Of the material below, the lines to be retyped are those from the line containing "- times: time" through the line containing "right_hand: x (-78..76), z", inclusive; reproduce them exactly.
......
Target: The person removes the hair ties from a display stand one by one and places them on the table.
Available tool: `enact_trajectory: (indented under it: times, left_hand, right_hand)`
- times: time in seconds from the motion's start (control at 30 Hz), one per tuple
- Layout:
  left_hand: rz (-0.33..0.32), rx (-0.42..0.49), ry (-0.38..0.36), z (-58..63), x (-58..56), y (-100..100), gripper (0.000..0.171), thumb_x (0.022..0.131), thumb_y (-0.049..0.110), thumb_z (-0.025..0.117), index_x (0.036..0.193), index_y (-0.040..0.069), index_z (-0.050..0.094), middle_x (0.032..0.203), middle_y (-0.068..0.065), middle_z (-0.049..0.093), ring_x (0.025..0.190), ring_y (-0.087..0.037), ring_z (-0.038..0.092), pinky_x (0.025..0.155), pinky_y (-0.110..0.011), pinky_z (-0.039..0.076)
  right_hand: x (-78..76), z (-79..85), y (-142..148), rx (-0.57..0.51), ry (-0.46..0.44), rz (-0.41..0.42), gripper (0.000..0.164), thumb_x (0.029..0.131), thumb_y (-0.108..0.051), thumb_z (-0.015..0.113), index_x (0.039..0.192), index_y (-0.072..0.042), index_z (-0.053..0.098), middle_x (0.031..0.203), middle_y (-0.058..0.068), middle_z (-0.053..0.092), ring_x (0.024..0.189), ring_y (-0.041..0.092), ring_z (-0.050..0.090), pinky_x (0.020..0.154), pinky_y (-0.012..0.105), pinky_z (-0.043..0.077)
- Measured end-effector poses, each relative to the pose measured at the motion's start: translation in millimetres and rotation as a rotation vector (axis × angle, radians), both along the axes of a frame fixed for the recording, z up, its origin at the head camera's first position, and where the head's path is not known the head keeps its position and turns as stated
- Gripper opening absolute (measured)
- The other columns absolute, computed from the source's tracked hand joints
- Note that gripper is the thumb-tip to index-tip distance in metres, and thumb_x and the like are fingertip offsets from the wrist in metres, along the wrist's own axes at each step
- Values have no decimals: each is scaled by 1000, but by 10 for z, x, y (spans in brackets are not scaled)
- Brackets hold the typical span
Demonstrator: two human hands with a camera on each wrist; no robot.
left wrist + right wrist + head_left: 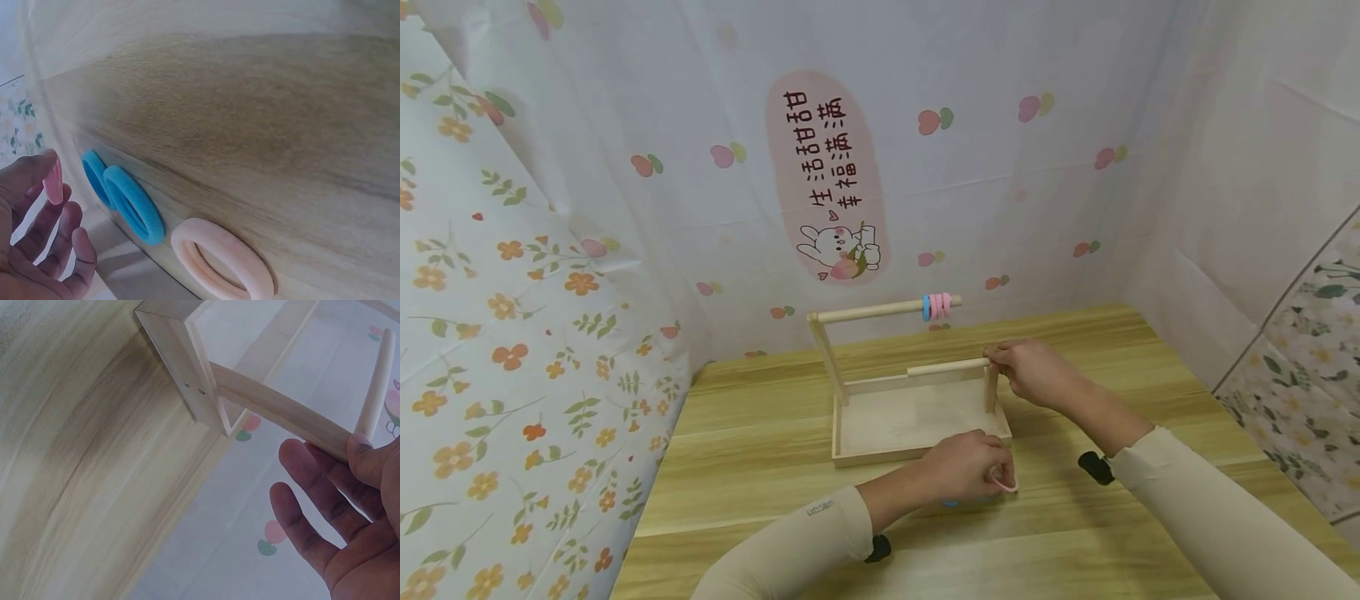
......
• Answer for this exercise:
- times: time in seconds from the motion's start (control at 30 Hz), one per tuple
- Layout:
  left_hand: rz (-0.33..0.32), rx (-0.42..0.49), ry (-0.38..0.36), z (-58..63), x (-58..56), y (-100..100), gripper (0.000..0.171), thumb_x (0.022..0.131), thumb_y (-0.049..0.110), thumb_z (-0.025..0.117), index_x (0.036..0.193), index_y (-0.040..0.069), index_z (-0.050..0.094), middle_x (0.032..0.203), middle_y (-0.068..0.065), middle_z (-0.049..0.093), ring_x (0.025..0.190), ring_y (-0.087..0.037), ring_z (-0.038..0.092), pinky_x (0.025..0.155), pinky_y (-0.110..0.011), pinky_z (-0.039..0.076)
  right_hand: x (-78..76), z (-79..85), y (-142..148), rx (-0.57..0.51), ry (-0.46..0.44), rz (-0.41..0.42), gripper (0.000..0.164), thumb_x (0.029..0.131), thumb_y (-0.108..0.051), thumb_z (-0.015..0.113), index_x (0.039..0.192), index_y (-0.072..0.042), index_z (-0.053..0.098), middle_x (0.031..0.203), middle_y (-0.058..0.068), middle_z (-0.053..0.092), ring_x (0.024..0.189), ring_y (-0.041..0.092), ring_z (-0.050..0.090), pinky_x (0.020..0.154), pinky_y (-0.012..0.105), pinky_z (-0.043..0.077)

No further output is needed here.